### BRIEF
Copy out all lines bearing the word "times" from the listing below.

### PROVIDED MATERIAL
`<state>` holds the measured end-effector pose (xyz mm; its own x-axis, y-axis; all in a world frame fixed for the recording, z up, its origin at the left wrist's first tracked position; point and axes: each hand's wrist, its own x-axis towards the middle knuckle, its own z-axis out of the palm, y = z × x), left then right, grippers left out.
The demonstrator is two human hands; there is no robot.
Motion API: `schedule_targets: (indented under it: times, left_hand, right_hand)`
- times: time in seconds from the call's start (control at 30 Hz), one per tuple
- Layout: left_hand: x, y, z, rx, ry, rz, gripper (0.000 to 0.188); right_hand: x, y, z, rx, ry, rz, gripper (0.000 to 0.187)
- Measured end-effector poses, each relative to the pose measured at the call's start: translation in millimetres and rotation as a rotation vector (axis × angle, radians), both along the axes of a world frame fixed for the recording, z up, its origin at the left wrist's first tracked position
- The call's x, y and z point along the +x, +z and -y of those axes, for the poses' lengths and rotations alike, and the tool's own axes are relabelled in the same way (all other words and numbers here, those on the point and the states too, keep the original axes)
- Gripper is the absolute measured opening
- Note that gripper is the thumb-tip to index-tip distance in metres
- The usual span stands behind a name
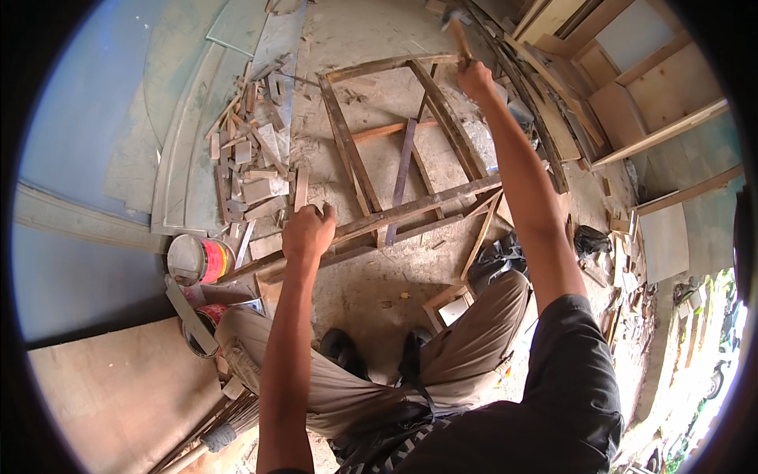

### YOUR SOLUTION
Motion API: `schedule_targets: (indented under it: times, left_hand, right_hand)`
- times: time in seconds from the call's start (control at 30 Hz), one per tuple

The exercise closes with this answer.